Глядя на ворону, Чонкин задумался. Это ж надо, думал он, сколько на свете всяких тварей. И вороны, и собаки, и индюки, и клопы, и люди, и гадюки, и рыбы, и всякие пауки. И каждая тварь для чего-то живет и чего-то хочет, а кто знает чего?
– Фамилия?
Чонкин вздрогнул и, оторвав взгляд от вороны, перевел его на лейтенанта, который, занеся над бумагой ручку, смотрел на Чонкина выжидательно.
– Чия? – спросил удивленно Чонкин.
– Ваша, – терпеливо объяснил лейтенант и обмакнул ручку в чернила.
– Наша? – еще больше удивился Чонкин. Он думал, может быть, самонадеянно, что его фамилия лейтенанту известна.
– Ваша, – повторил лейтенант.
– Чонкины мы, – скромно сказал Иван и посмотрел на лейтенанта с опаской – может, чего не так.
– Через "о" или через "ё"?
– Через «чи», – сказал Чонкин.
В кабинете лейтенанта была совсем веселая (не сравнить с камерой) обстановка. С треском топилась высокая круглая железная печь дореволюционного образца с надписью в виде эллипса: «Желъзодълательный заводъ Кайзерлаутерна». Волны тепла набегали на Чонкина, располагая ко сну, и вопросы лейтенанта казались лишними и даже, может быть, неуместными.
– Год рождения, образование, национальность, социальное происхождение…
– Чего? – переспросил Чонкин.
– Родители ваши кто?
– Так ведь люди, – ответил он, не понимая сути вопроса.
– Я понимаю, что не коровы. Чем занимаются?
– В гробе лежат.
– То есть умерли?
Чонкин посмотрел на лейтенанта удивленно: что он, лук ел или так одурел?

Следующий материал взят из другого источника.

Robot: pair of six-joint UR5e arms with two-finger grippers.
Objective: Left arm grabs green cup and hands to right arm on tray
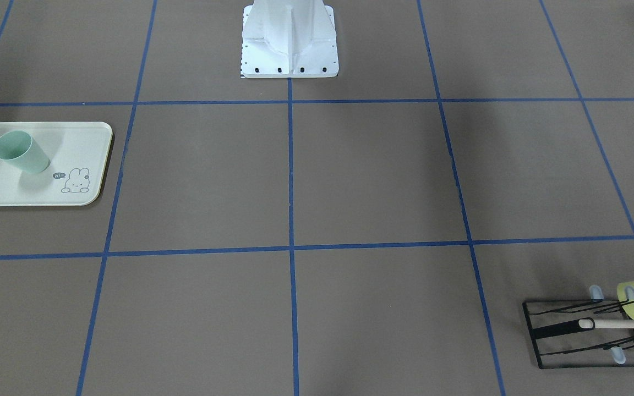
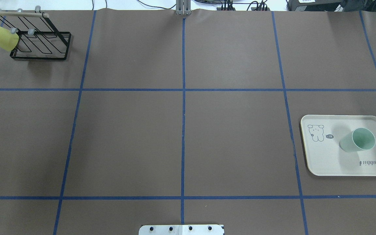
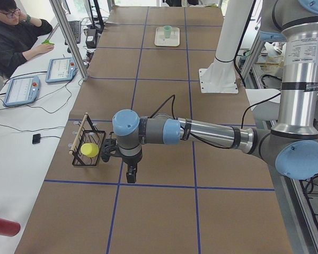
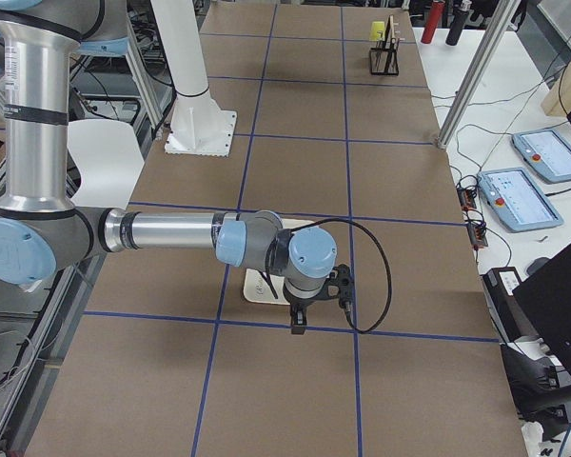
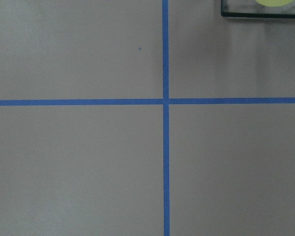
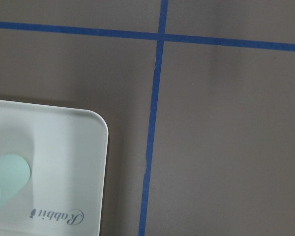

– Неужто живые? – сказал он и сделал гримасу, выражающую крайнюю степень недоумения.
– Чонкин! – повысил голос лейтенант. – Перестаньте валять дурака и отвечайте на вопросы, которые вам задают. Если родители мертвые, значит, так и надо сказать – мертвые.
– Вот тоже… – как бы ища поддержки, Чонкин оглянулся на печку, потом на портрет Сталина. – Кабы ты спросил, какие они, я бы тебе сказал мертвые. А ты спрашиваешь, чем занимаются…
– Не ты, а вы, – поправил лейтенант.
– Мы-ы? – переспросил Чонкин, вконец запутавшись. – Ты про кого спрашиваешь?
– Я говорю, Чонкин, что к следователю, тем более к старшему по званию, нужно обращаться на вы. Ты меня понял?
– Понял, – сказал Чонкин, впрочем, не очень уверенно.
– Ну ладно, – сказал лейтенант. – Это оставим. Перейдем к другому. Скажи мне, как ты очутился в деревне Красное?